_WHAT IS BEING ASKED_
Copy the listing exactly as given. Omit every picture.

*** Opening of AVAILABLE DATA ***

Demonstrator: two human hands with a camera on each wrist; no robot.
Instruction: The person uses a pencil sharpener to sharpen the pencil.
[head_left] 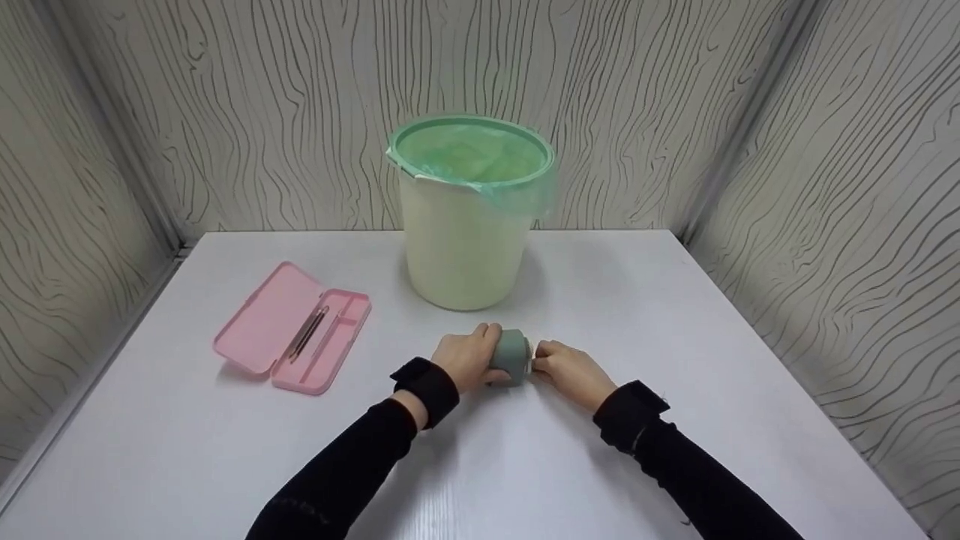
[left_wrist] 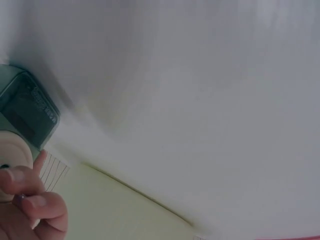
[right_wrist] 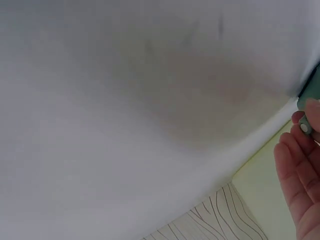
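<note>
A green hand-crank pencil sharpener (head_left: 510, 358) is between both hands, close to the tabletop in front of the bucket. My left hand (head_left: 466, 360) grips its body from the left, thumb on the near side. On the other side, my right hand (head_left: 574, 375) pinches the crank's small green knob (right_wrist: 304, 127), which has a pale end. The left wrist view shows the sharpener's dark see-through tray (left_wrist: 30, 110) and a round cream disc (left_wrist: 14, 152), with fingertips beside it. Whether a pencil is inside the sharpener is hidden.
On the left of the white table (head_left: 600, 480) lies an open pink pencil case (head_left: 259, 319) holding a few pencils (head_left: 306, 337). Behind the hands stands a tall cream bucket (head_left: 463, 247) with a green rim and a green bag liner (head_left: 525, 196). Wood-grain panels (head_left: 300, 112) enclose the table.
</note>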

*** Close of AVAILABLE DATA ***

_RESPONSE TO THE EXERCISE_
Demonstrator: two human hands with a camera on each wrist; no robot.
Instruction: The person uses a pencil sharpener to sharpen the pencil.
[head_left] 
[left_wrist] 
[right_wrist] 
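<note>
A green hand-crank pencil sharpener (head_left: 510, 358) is between both hands, close to the tabletop in front of the bucket. My left hand (head_left: 466, 360) grips its body from the left, thumb on the near side. On the other side, my right hand (head_left: 574, 375) pinches the crank's small green knob (right_wrist: 304, 127), which has a pale end. The left wrist view shows the sharpener's dark see-through tray (left_wrist: 30, 110) and a round cream disc (left_wrist: 14, 152), with fingertips beside it. Whether a pencil is inside the sharpener is hidden.
On the left of the white table (head_left: 600, 480) lies an open pink pencil case (head_left: 259, 319) holding a few pencils (head_left: 306, 337). Behind the hands stands a tall cream bucket (head_left: 463, 247) with a green rim and a green bag liner (head_left: 525, 196). Wood-grain panels (head_left: 300, 112) enclose the table.
</note>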

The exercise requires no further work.